Re: [PATCH v2] sched_ext: Fix sched_ext_dead() race with scx_root_enable_workfn()

Sashiko discussions
 help / color / mirror / Atom feed

From: zhidao su <soolaugust@gmail.com>
To: sashiko@lists.linux.dev
Cc: sched-ext@lists.linux.dev, Tejun Heo <tj@kernel.org>
Subject: Re: [PATCH v2] sched_ext: Fix sched_ext_dead() race with scx_root_enable_workfn()
Date: Thu, 7 May 2026 10:32:21 +0800	[thread overview]
Message-ID: <5636DBB8-B5F3-4F88-AA54-B388DB3A80F1@gmail.com> (raw)
In-Reply-To: <20260506061633.73070C2BCB8@smtp.kernel.org>

On Wed, May 06 2026, sashiko-bot@kernel.org wrote:

> - [High] Calling `scx_set_task_state(p, SCX_TASK_READY)` without holding
>  `task_rq_lock(p)` introduces a Time-Of-Check to Time-Of-Use (TOCTOU)
>  data race against `sched_ext_dead()`.
> [...]
> Can this cause a Time-Of-Check to Time-Of-Use (TOCTOU) data race against
> sched_ext_dead()?

When p_dead is true the code does `continue`, so scx_set_task_state(p,
SCX_TASK_READY) is never reached for dead tasks. The TOCTOU window
doesn't exist.

> - [High] A memory ordering vulnerability defeats the bug 1 fix on weakly
>  ordered architectures, allowing the NULL pointer dereference to still occur.
> [...]
> Does this require a full write memory barrier (e.g., smp_wmb()) between
> setting the scheduler pointer and transitioning the state?

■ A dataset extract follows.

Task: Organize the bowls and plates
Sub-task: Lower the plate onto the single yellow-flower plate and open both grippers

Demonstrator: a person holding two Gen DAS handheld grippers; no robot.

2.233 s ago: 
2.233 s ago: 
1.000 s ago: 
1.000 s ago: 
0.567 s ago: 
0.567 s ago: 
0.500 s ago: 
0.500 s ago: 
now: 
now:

I'm not confident whether the store ordering between scx_set_task_sched()
and the state transition needs an explicit barrier here.

Tejun, what's the intended model for scx flags access in this path?

> - [Medium] Missing `SCX_TASK_OFF_TASKS` flag on the scx_root_enable_workfn()
>  cleanup path exposes dead tasks to cgroup iterators.
> [...]
> Is this cleanup path missing the SCX_TASK_OFF_TASKS flag?

Not needed here. scx_task_iter_next_locked() checks SCX_TASK_OFF_TASKS
only for cgroup-scoped iteration, which is only reachable from
scx_sub_enable_workfn(). That function requires scx_enabled() at entry;
scx_root_enable_workfn() has not called scx_ops_enable() yet at this
point, so no sub-sched enable can be running concurrently.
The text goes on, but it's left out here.